Alas, topical steroids sold as over-the-counter drugs

Corticosteroids can be sold in India only on production of a registered medical practitioner’s prescription as they are included in schedule H of the Drugs and Cosmetics Rules 1945. However, a footnote in the Rules exempts eye ointments and topical preparations like skin ointments, creams and lotions from the list.

Thus, topical preparations containing steroids, including strong corticosteroids, prescribed by dermatologists and others can essentially be sold as “over-the-counter” (OTC) drugs.

“Even ofloxacin, which is a schedule H1 drug, is freely used in topical preparations,” said Dr. Abir Saraswat, dermatologist based in Lucknow and a member of the Indian Association of Dermatologists, Venereologists and Leprologists.

The schedule H1 category was introduced with an express intent of preventing any misuse of 46 third and fourth generation drugs and delaying drug resistance from emerging. Since March 1, 2014, the schedule H1 drugs could be sold by chemists only on production of a valid prescription. The chemist has to maintain a separate register that has details of patients and prescribing doctors. The register has to be retained for at least three years.

Worse, steroid cocktails, which are in fixed dose combinations, are mixed with various antifungal and anti-bacterials, thus making the drugs extremely dangerous and irrational. Use of irrational topical steroid combinations can lead to drug resistance.

“Dermatologists are seeing increasingly widespread fungal diseases where the use of irrational combination drugs has been implicated. The fungal diseases do not respond to conventional drugs for conventional duration and dose,” said Dr. Shyam B Verma, dermatologist based in Vadodara, Gujarat.

“Indian doctors are witnessing a pandemic of adverse effects induced by topical corticosteroids,” Dr. Verma writes in a news piece published a few days ago in The BMJ .
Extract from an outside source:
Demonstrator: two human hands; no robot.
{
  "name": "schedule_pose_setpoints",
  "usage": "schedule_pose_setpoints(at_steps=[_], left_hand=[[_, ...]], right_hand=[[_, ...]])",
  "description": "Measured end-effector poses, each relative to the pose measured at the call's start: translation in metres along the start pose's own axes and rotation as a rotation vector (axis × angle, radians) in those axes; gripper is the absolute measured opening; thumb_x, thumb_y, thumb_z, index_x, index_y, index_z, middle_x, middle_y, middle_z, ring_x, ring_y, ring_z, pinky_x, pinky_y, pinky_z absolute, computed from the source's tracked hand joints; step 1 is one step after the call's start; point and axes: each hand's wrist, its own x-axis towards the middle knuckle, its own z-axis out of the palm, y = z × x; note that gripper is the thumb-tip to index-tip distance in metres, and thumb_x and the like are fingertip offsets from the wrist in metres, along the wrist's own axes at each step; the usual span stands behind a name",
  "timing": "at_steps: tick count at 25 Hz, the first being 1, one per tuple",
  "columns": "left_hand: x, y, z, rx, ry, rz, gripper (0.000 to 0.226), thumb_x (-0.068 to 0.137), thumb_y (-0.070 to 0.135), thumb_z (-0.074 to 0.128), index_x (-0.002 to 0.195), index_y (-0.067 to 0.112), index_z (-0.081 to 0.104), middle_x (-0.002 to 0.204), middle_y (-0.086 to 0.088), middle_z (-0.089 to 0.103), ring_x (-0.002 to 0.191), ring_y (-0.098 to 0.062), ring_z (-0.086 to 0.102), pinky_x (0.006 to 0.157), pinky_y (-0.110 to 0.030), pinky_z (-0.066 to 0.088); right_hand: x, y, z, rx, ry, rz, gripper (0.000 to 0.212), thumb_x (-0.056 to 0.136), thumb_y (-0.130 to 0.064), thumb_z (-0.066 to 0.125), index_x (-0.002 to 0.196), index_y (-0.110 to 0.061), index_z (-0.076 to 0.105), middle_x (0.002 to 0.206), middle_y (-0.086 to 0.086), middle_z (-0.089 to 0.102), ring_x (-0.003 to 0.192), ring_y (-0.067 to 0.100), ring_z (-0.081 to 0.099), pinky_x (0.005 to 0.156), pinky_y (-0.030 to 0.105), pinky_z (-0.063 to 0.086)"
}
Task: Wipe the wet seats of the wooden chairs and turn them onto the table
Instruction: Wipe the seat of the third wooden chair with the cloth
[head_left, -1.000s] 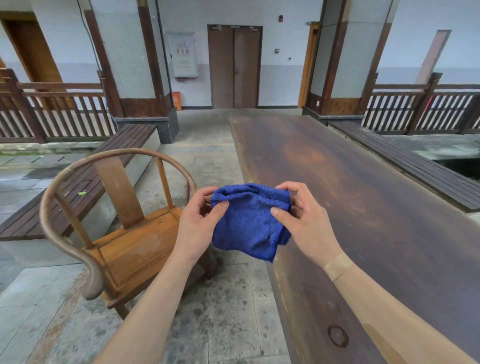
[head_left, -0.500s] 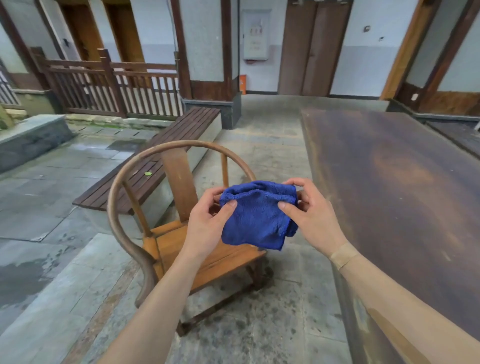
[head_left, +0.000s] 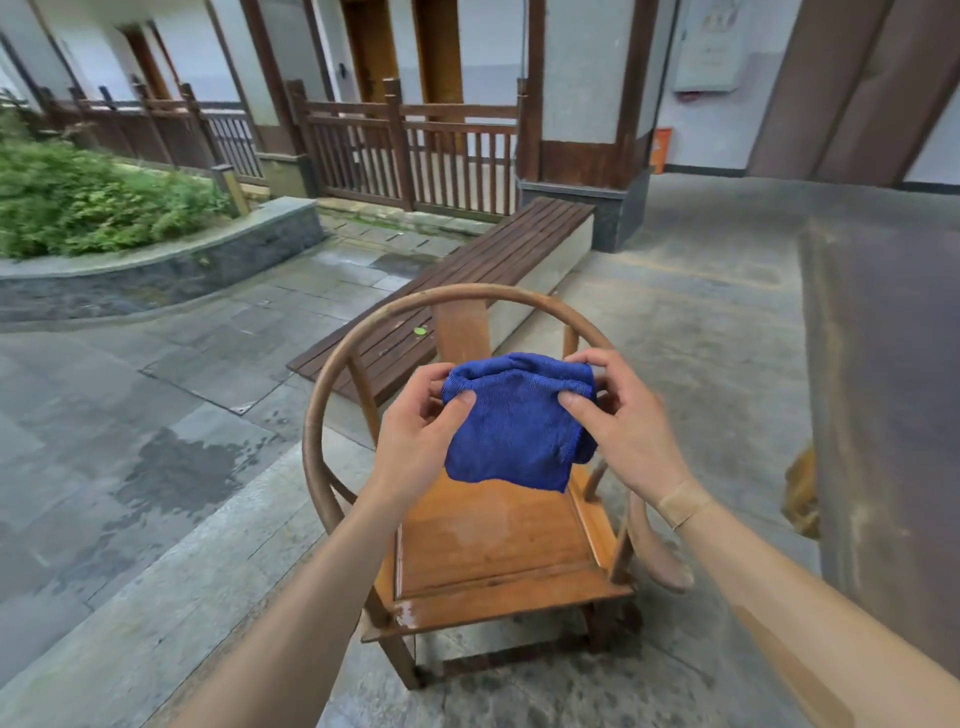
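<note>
A wooden round-backed chair (head_left: 498, 545) stands straight ahead, its seat shining with water near the front edge. Above the seat I hold a folded blue cloth (head_left: 511, 426) between both hands. My left hand (head_left: 421, 431) pinches the cloth's left side and my right hand (head_left: 623, 421) pinches its right side. The cloth hangs in the air a little over the seat and hides part of the chair's back splat. The long dark wooden table (head_left: 893, 405) runs along the right edge of the view.
A slatted wooden bench (head_left: 467, 280) lies behind the chair. A stone-edged planter with green shrubs (head_left: 104, 208) sits at the left, a wooden railing (head_left: 410, 150) and pillar beyond. The paving at the left has wet patches. Part of another chair (head_left: 802, 493) shows by the table.
My view has swung left, so the chair now sits centred below my hands and the table has slid to the right edge. Both hands keep the cloth.
</note>
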Motion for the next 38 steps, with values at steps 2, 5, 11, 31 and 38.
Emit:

Topical steroids can cause substantial and permanent damage, especially to thin skin such as on the face and groin, even if used for a short period of 15 days. Side effects include pigmentation and atrophy of the skin. “Misuse of steroid combinations can cause bacterial or fungal resistance, which can make infections difficult to diagnose and treat,” Dr. Verma writes.

According to a 2011 study, nearly 15 per cent of dermatological patients were found using topical corticosteroids. Of the 15 per cent, over 90 per cent had adverse effects.